Tailgating might be more elaborate at LSU. It might bring out more people at Michigan or Ohio State. It might be more of a weekend-long party at Florida or Georgia. But nowhere is the view more spectacular than at Husky Stadium, which rises from the shores of Lake Washington and Portage Bay as majestically as 14,000-foot Mount Rainier rises in the background.

"I grew up across the lake, and all I ever wanted to do was play football for the UW," Husky safety Owen Biddle said. "I was a walk-on and I didn't have a scholarship and whenever I would get tired during practice, the big motivation for me was to look out at the mountains and the stadium."

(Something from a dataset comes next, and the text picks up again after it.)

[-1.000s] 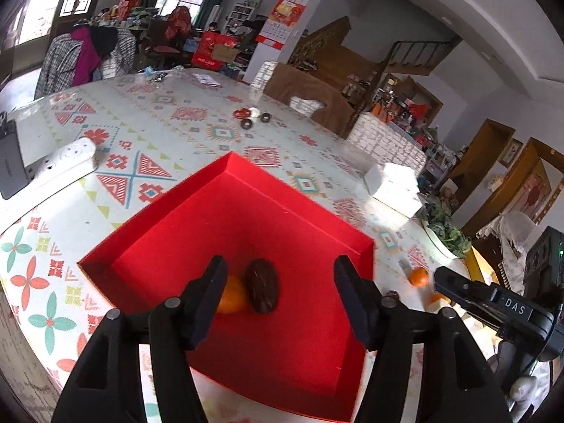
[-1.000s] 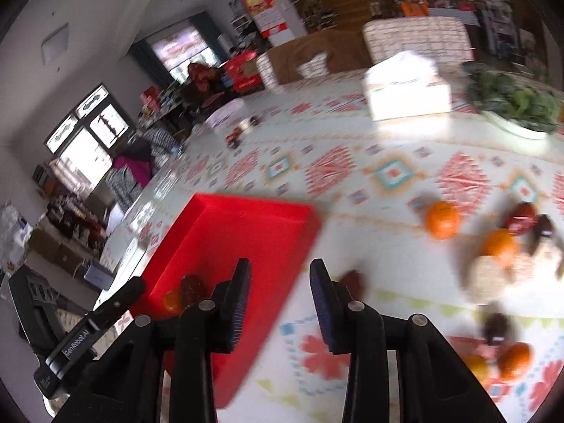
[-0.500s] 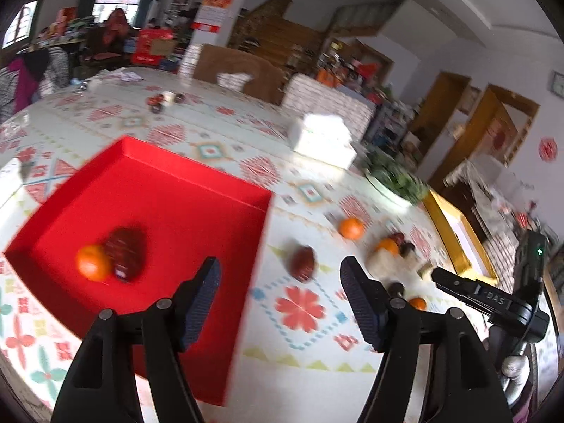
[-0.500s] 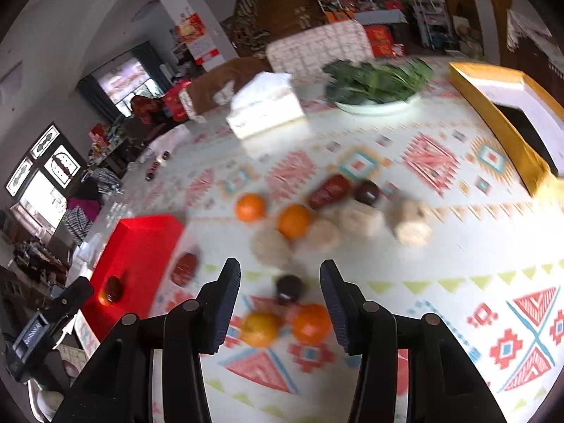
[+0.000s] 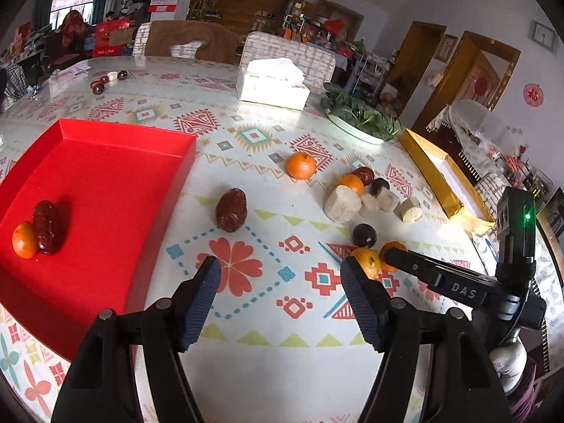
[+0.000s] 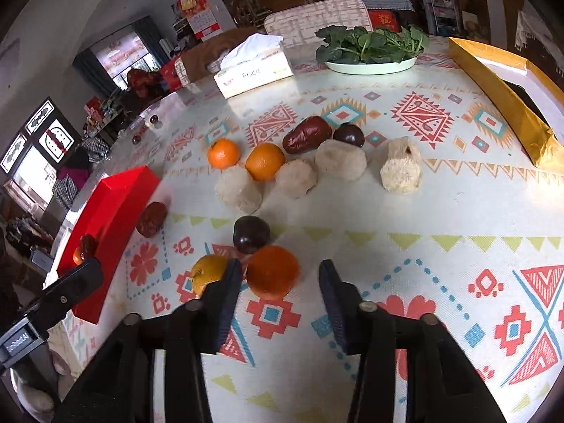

The football isn't bad, either. Well. Maybe not this year, but generally speaking.


Of course, if you think I'm going to be objective about the University of Washington, forget it.

Readers regularly write to tell me that I have the greatest job in the world, and I won't disagree. But I wouldn't have this job had it not been for the UW. I didn't plan to go into journalism when I was a freshman. I wanted to be an actor or a lawyer or some other silly thing, until I met UW professors such as Fendall Yerxa and Mark Patterson, who encouraged me to begin writing.

The Sargeants & friends
Les Sargeant, his wife Patty (in yellow) and the rest of their crew cruising to the game.
I got my sportswriting start at the UW Daily, where I covered Husky football games and listened to Don James yell at me. (He once said I was the most difficult reporter he ever dealt with, which I took as a compliment.) And I spent some of the happiest afternoons of my life in Husky Stadium. I was there when Husky fans invented the wave at the 1981 Stanford game, which is a bit like admitting that you were the first one who thought of playing "Who Let the Dogs Out?" at a stadium.

I lived in Minnesota from 1989-2000 and I cover baseball's postseason every October, so I haven't been able to get out to Husky Stadium as often as I would like. But the UW Alumni Association didn't lose track of me. They never do. If the UW Alumni Association was in charge, not only would they have found Osama bin Laden and Saddam Hussein by now, they would also hit them up for $200 donations toward a new practice field before turning them over to the U.S. military.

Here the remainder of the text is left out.